** Work to complete **
Would you print the data below exactly, leaving out every picture?

** Given material **

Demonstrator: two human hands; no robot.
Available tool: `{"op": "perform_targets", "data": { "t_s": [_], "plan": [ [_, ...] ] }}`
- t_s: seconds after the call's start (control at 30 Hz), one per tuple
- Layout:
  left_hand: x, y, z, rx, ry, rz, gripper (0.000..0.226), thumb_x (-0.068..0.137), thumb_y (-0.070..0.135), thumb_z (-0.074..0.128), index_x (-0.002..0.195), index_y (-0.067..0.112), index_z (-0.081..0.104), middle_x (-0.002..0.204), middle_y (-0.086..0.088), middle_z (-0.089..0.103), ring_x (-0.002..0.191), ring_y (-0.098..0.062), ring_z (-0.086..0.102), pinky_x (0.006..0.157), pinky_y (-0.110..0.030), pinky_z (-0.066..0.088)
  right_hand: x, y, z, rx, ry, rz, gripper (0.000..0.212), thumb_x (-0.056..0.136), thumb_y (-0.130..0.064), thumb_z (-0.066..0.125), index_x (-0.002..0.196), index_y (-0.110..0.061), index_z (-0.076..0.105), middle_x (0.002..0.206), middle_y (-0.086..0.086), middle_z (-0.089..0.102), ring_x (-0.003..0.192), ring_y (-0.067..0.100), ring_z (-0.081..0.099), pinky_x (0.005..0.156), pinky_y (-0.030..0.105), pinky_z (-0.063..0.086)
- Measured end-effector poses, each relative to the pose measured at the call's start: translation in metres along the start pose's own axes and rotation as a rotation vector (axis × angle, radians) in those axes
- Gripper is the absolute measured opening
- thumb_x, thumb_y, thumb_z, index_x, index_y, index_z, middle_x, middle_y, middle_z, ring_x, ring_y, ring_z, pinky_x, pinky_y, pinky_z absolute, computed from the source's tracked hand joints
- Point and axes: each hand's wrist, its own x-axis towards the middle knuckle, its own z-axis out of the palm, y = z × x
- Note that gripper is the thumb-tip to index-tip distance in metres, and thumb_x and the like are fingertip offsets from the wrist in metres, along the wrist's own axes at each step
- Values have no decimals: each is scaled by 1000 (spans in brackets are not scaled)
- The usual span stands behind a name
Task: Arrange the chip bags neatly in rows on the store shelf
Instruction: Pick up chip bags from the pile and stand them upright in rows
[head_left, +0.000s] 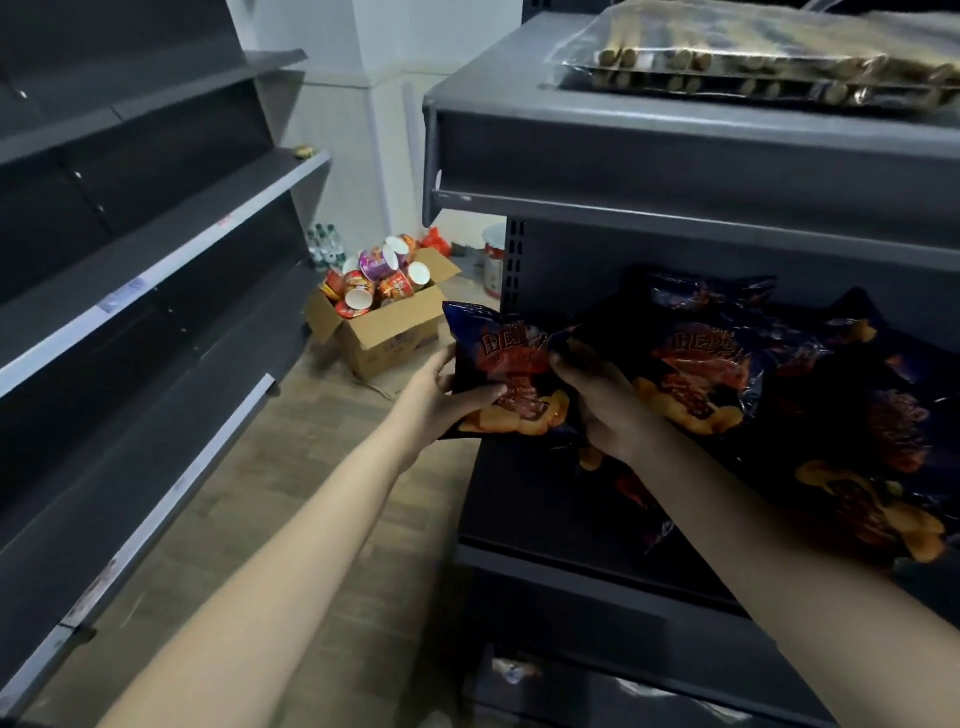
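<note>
Currently mid-placing: left hand grips the chip bag by its left edge, thumb across the front, right hand pinches its right edge, bag upright at the shelf end, just beside the loose pile of bags; next, likely, standing it squarely in a row

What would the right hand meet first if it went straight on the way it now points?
The right hand points up and left and grips the chip bag that the left hand also holds. Past that bag, it would probably meet the slotted shelf upright, though depth is unclear.
</note>
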Motion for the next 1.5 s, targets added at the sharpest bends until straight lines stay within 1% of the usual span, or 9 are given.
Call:
{"op": "perform_targets", "data": {
  "t_s": [0.1, 0.23, 0.4, 0.5, 0.63, 0.8, 1.0, 1.33, 1.5],
  "plan": [
    [11, 3, 4, 21, 33, -6, 64, 77, 13, 74, 134, 19, 46, 105, 10, 61, 79, 9, 60, 62, -8, 48, 1, 3, -5, -110, -12, -36, 93, 66, -51, 78, 142, -20, 36, 139, 4, 50, 125, 19, 51, 105, 42, 42],
    [29, 13, 7, 121, 10, 52, 61, 77, 18, 75, 131, 14, 47, 118, -1, 60, 91, -3, 58, 66, -10, 49, 5, -1, -9, -497, 123, -249, 60, 70, -25, 81, 121, -24, 49, 121, -2, 60, 113, 13, 57, 100, 37, 46],
    [59, 25, 17, 69, 0, 62, 62, 78, 10, 74, 132, 10, 44, 119, -9, 59, 100, -17, 58, 65, -13, 53, 30, -17, -16, -521, 318, -262, 66, 71, -17, 80, 128, -13, 47, 121, 6, 61, 112, 20, 58, 99, 39, 47],
    [73, 24, 25, 87, -63, 37, 82, 68, 8, 80, 137, 15, 37, 118, -5, 59, 107, -21, 58, 89, -38, 53, 40, -21, -22, -535, 365, -216, 65, 76, -11, 75, 132, -12, 43, 126, 6, 58, 116, 21, 55, 100, 35, 45],
    [80, 9, 41, 324, -112, 65, 92, 68, 16, 79, 143, 18, 25, 129, -7, 54, 120, -27, 49, 101, -42, 40, 53, -14, -24, -694, 462, -133, 75, 80, -20, 72, 142, -13, 30, 132, 10, 54, 122, 26, 51, 100, 32, 42],
    [91, 0, 51, 443, 26, 51, 83, 76, 27, 75, 143, 21, 26, 133, -9, 52, 120, -30, 49, 91, -33, 40, 42, 1, -11, -948, 472, -183, 90, 90, -22, 59, 150, -13, -7, 157, 15, 4, 142, 30, 18, 113, 32, 21],
    [95, -4, 54, 574, 37, 118, 56, 86, 22, 64, 136, 15, 38, 128, -13, 56, 114, -30, 52, 79, -26, 37, 28, 24, -17, -1482, 330, -224, 70, 93, -30, 50, 150, -16, 12, 156, 11, -20, 144, 37, 1, 116, 47, 20],
    [70, 6, 47, 453, 118, 200, 97, 68, 32, 79, 145, 11, 23, 143, -12, 37, 134, -29, 33, 101, -33, 33, -2, -4, -16, -1619, 364, -468, 60, 94, -33, 45, 146, -11, 27, 155, 19, 13, 142, 35, 16, 117, 47, 12],
    [52, 18, 65, 415, 190, 453, 79, 73, 27, 72, 140, 10, 33, 138, -14, 38, 125, -25, 41, 103, -30, 36, -34, -22, -52, -1680, 460, -574, 54, 88, -26, 57, 137, -9, 46, 144, 18, 38, 134, 38, 34, 113, 54, 16]
  ]
}}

** Solution below **
Demonstrator: two human hands; no robot.
Available tool: `{"op": "perform_targets", "data": { "t_s": [_], "plan": [ [_, ...] ] }}`
- t_s: seconds after the call's start (control at 30 Hz), one per tuple
- Layout:
  left_hand: x, y, z, rx, ry, rz, gripper (0.000..0.226), thumb_x (-0.068..0.137), thumb_y (-0.070..0.135), thumb_z (-0.074..0.128), index_x (-0.002..0.195), index_y (-0.067..0.112), index_z (-0.081..0.104), middle_x (-0.002..0.204), middle_y (-0.086..0.088), middle_z (-0.089..0.103), ring_x (-0.002..0.191), ring_y (-0.098..0.062), ring_z (-0.086..0.102), pinky_x (0.006..0.157), pinky_y (-0.110..0.030), pinky_z (-0.066..0.088)
  right_hand: x, y, z, rx, ry, rz, gripper (0.000..0.212), thumb_x (-0.056..0.136), thumb_y (-0.130..0.064), thumb_z (-0.066..0.125), index_x (-0.002..0.196), index_y (-0.110..0.061), index_z (-0.076..0.105), middle_x (0.002..0.206), middle_y (-0.086..0.086), middle_z (-0.089..0.102), ring_x (-0.003..0.192), ring_y (-0.067..0.100), ring_z (-0.081..0.099), pinky_x (0.005..0.156), pinky_y (-0.030..0.105), pinky_z (-0.063..0.086)
- Measured end-effector poses, each relative to the pose measured at the call's start: translation in metres along the start pose's own axes and rotation as a rotation vector (axis × angle, radians) in those axes
- Gripper is the absolute measured opening
- thumb_x, thumb_y, thumb_z, index_x, index_y, index_z, middle_x, middle_y, middle_z, ring_x, ring_y, ring_z, pinky_x, pinky_y, pinky_z absolute, computed from the source's tracked hand joints
- Point and axes: each hand's wrist, its own x-axis towards the middle knuckle, its own z-axis out of the palm, y = z × x
- Note that gripper is the thumb-tip to index-tip distance in metres, and thumb_x and the like are fingertip offsets from the wrist in metres, along the wrist's own axes at each step
- Values have no decimals: each is scaled by 1000 (spans in brackets are not scaled)
- The usual span stands behind a name
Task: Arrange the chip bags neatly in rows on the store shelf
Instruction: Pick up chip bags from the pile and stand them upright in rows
[head_left, +0.000s] 
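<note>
Currently mid-placing: left hand grips the chip bag by its left edge, thumb across the front, right hand pinches its right edge, bag upright at the shelf end, just beside the loose pile of bags; next, likely, standing it squarely in a row

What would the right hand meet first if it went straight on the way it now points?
The right hand points up and left and grips the chip bag that the left hand also holds. Past that bag, it would probably meet the slotted shelf upright, though depth is unclear.
</note>
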Motion for the next 1.5 s, targets added at the sharpest bends until straight lines stay within 1% of the usual span, or 9 are given.
Call:
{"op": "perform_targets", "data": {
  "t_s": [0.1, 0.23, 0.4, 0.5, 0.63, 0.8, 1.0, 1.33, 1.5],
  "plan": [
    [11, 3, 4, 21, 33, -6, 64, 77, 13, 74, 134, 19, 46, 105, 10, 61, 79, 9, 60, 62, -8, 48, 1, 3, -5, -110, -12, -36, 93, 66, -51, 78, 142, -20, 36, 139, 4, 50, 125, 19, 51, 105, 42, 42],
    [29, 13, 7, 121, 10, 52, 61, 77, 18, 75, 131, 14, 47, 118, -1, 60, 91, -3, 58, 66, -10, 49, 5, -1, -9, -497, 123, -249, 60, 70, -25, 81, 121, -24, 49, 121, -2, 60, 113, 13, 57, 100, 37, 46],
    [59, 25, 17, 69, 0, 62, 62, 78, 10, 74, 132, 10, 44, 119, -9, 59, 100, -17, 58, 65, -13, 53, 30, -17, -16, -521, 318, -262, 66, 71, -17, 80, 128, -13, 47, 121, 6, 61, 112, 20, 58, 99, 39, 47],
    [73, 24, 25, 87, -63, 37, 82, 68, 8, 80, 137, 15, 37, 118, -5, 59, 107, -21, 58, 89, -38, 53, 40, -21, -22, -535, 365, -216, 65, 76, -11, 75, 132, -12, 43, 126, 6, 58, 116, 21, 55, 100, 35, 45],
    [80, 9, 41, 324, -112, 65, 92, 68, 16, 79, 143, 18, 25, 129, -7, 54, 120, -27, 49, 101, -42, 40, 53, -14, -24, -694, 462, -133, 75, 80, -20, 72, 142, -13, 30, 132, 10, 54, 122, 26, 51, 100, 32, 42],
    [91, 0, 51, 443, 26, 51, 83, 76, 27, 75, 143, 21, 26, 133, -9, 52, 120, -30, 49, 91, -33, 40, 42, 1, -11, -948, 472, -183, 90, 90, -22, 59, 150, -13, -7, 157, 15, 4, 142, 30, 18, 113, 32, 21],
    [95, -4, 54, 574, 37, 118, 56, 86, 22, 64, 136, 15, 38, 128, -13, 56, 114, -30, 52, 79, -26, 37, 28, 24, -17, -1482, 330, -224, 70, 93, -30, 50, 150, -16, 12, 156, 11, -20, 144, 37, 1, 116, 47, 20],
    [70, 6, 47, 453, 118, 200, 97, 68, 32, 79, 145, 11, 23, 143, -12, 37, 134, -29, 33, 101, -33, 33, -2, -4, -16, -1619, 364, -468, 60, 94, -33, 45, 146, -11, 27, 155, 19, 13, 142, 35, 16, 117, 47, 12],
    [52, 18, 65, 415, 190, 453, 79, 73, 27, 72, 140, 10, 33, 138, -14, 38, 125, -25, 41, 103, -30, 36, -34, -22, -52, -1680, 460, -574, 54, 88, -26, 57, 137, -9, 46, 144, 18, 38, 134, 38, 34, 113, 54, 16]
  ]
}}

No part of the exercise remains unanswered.